▸ What you have to do:
Up to and including the line with "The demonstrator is", output the records exactly as they appear.

▸ Data extract:
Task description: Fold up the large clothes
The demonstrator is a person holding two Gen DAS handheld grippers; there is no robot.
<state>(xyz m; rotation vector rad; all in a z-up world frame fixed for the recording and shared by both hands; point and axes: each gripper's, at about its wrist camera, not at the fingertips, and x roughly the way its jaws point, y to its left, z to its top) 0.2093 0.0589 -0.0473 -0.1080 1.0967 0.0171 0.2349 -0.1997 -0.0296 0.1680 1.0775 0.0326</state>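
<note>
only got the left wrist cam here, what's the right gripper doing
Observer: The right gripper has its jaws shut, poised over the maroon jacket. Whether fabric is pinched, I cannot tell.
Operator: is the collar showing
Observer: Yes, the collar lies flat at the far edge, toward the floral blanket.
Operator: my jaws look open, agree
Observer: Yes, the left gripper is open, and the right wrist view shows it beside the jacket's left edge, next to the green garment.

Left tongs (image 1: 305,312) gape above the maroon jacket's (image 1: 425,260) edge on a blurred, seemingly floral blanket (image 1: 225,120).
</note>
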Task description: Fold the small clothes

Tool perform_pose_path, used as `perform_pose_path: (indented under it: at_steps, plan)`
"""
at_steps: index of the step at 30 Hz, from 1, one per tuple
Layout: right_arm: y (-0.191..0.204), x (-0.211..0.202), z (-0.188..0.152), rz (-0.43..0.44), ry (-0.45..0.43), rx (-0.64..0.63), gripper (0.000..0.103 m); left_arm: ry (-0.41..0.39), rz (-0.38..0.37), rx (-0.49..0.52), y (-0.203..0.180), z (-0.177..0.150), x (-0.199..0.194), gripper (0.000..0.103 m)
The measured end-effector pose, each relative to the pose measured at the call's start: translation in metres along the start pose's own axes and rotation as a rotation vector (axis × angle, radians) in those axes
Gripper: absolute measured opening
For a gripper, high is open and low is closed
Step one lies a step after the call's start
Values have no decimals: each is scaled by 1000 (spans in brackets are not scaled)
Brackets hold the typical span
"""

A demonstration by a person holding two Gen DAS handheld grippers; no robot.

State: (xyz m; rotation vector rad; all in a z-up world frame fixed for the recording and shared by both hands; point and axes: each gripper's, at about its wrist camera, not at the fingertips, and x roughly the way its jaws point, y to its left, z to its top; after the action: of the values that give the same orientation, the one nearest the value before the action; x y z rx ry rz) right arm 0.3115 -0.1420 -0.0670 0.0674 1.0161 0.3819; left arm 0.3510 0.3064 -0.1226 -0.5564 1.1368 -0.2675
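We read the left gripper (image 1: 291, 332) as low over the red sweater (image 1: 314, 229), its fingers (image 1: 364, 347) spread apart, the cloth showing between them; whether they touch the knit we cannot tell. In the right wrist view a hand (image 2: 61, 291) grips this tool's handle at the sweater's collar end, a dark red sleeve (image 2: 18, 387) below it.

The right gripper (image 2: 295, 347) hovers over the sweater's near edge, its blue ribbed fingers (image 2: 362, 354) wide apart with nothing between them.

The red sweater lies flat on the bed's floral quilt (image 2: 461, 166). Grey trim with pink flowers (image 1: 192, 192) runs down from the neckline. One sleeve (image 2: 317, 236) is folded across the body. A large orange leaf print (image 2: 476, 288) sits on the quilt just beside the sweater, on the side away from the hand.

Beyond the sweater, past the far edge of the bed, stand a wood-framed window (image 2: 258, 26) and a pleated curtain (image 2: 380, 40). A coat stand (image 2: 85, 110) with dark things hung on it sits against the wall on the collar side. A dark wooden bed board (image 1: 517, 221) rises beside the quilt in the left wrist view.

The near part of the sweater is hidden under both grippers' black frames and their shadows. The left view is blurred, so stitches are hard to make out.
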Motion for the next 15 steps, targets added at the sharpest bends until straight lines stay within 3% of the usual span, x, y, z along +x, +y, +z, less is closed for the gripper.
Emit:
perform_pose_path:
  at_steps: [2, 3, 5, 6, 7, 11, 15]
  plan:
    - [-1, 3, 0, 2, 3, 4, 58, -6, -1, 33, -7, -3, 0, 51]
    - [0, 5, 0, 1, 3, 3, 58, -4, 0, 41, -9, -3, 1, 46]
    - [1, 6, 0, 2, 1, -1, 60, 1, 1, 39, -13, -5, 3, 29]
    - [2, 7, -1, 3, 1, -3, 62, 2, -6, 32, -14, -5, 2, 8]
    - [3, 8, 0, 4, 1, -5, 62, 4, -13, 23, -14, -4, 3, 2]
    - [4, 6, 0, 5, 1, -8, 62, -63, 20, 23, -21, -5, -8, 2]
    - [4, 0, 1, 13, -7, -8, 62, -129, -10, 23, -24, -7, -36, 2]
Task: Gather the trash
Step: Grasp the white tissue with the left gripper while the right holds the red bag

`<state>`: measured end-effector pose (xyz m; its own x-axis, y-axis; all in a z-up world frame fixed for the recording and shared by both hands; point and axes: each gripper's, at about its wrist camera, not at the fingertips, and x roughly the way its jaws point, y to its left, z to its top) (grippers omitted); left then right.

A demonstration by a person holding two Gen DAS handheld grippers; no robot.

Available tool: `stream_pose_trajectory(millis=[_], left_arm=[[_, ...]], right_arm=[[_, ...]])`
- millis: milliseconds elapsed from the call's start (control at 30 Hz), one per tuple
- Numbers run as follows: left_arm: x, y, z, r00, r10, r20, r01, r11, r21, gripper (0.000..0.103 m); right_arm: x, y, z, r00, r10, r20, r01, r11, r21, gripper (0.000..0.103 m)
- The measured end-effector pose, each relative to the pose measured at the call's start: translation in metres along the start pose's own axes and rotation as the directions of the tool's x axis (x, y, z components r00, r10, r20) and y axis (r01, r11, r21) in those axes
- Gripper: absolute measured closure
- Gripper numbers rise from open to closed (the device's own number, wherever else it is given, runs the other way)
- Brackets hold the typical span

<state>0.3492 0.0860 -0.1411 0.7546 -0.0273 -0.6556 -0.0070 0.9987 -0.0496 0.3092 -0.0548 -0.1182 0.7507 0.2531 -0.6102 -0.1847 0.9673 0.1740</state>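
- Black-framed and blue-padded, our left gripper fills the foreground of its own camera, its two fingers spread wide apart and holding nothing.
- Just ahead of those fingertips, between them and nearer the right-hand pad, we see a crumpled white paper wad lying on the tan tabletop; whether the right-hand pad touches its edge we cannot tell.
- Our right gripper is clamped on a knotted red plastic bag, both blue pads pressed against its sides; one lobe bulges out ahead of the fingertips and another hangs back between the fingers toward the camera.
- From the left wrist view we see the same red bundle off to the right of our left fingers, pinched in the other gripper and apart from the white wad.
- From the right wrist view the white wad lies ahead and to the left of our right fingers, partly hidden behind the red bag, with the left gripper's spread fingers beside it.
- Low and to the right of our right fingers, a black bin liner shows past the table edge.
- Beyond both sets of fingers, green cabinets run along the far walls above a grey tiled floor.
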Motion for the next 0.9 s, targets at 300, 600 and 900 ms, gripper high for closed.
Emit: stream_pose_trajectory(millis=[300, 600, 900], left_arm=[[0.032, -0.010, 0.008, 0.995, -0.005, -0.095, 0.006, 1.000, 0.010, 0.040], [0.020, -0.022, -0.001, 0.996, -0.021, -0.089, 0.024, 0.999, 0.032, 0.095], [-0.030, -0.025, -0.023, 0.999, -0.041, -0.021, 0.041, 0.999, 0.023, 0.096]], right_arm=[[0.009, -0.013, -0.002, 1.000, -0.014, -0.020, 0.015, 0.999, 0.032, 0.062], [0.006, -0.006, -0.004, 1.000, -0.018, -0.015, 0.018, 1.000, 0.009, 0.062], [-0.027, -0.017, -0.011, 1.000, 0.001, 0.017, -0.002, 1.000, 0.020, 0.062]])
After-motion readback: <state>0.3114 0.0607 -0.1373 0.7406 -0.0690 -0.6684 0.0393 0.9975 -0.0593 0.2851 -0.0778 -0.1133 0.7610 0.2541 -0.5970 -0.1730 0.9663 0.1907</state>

▸ Response below:
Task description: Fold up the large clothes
The demonstrator is a person holding two Gen DAS handheld grippers; there is no robot.

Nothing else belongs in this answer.